● **PROVIDED MATERIAL**:

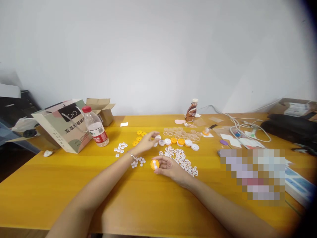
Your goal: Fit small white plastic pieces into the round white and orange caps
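My right hand (168,166) is closed on an orange disc (152,164) with small white round parts on its face, held just above the table. My left hand (148,141) reaches farther forward, its fingertips pinching a white disc (158,137) at the left end of a row of white and orange discs (174,140). Under the left wrist lie small white round pieces (137,161). White openwork pieces (183,158) are heaped beyond the right hand. Orange discs (139,133) sit just past the left hand, partly hidden by it.
Clear rings (182,133) lie behind the disc row. White pegged pieces (120,148) are at the left, near a water bottle (96,129), a paper bag (66,124) and a cardboard box (105,112). A brown drink bottle (191,110) stands at the back; cables (244,122) and papers clutter the right.
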A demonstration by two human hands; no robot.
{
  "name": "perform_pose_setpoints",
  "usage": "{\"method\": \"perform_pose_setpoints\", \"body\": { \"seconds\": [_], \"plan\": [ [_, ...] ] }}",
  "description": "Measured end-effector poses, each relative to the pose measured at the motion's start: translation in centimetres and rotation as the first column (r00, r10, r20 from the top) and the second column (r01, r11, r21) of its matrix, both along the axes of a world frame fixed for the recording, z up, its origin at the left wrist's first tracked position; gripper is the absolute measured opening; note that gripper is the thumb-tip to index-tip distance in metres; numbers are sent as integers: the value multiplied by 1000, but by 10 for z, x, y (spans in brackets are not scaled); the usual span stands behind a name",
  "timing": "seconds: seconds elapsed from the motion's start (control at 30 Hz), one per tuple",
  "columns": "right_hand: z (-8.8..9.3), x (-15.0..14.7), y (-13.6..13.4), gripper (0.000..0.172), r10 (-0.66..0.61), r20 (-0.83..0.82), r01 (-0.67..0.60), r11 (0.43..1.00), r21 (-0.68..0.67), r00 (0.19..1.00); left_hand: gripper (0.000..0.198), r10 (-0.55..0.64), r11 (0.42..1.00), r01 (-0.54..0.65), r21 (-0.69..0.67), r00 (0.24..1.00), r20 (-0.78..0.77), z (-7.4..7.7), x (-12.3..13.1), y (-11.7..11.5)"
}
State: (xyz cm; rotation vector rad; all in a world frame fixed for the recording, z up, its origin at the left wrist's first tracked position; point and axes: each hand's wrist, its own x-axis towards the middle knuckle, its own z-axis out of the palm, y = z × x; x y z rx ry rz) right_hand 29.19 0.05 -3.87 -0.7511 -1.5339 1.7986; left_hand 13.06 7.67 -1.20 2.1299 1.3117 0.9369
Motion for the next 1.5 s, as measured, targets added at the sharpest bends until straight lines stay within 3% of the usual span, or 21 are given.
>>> {"method": "perform_pose_setpoints", "body": {
  "seconds": [0.13,0.27,0.43,0.73,0.93,1.1,1.5],
  "plan": [
    [0,-4,0,40,-98,-13,99,991,89,995,35,-115,938,243,-247,891,440,7,-31,-38],
    [-2,-7,0,37,-206,-11,204,963,177,979,32,-97,915,295,-274,823,560,7,-44,-73],
    [-3,-7,0,37,-256,2,249,945,211,967,32,-105,923,258,-286,883,458,3,-38,-92],
    [-1,-6,-2,37,-237,34,227,955,189,971,25,-202,940,303,-159,866,457,5,-32,-96],
    [-3,-6,-3,35,-204,34,193,959,209,978,27,-198,978,208,-20,951,237,4,-21,-107],
    [-4,-6,-3,38,-187,-1,183,961,206,982,35,-116,993,112,47,988,103,-2,-20,-112],
    [-7,-6,-8,25,-202,-47,207,943,262,978,32,-91,995,84,47,977,191,-13,-18,-110]
  ]
}}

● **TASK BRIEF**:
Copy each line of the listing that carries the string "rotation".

● **FINISHED TASK**:
  "description": "Measured end-effector poses, each relative to the pose measured at the motion's start: translation in centimetres and rotation as the first column (r00, r10, r20 from the top) and the second column (r01, r11, r21) of its matrix, both along the axes of a world frame fixed for the recording, z up, its origin at the left wrist's first tracked position; gripper is the absolute measured opening; note that gripper is the thumb-tip to index-tip distance in metres; numbers are sent as integers: the value multiplied by 1000, but by 10 for z, x, y (spans in brackets are not scaled); the usual span stands behind a name",
State: (xyz cm; rotation vector rad; all in a world frame fixed for the recording, z up, its origin at the left wrist's first tracked position; point and axes: each hand's wrist, its own x-axis towards the middle knuckle, its own z-axis out of the palm, y = z × x; x y z rx ry rz) right_hand 29.19 0.05 -3.87 -0.7511 -1.5339 1.7986; left_hand 13.06 7.67 -1.20 2.1299 1.3117 0.9369

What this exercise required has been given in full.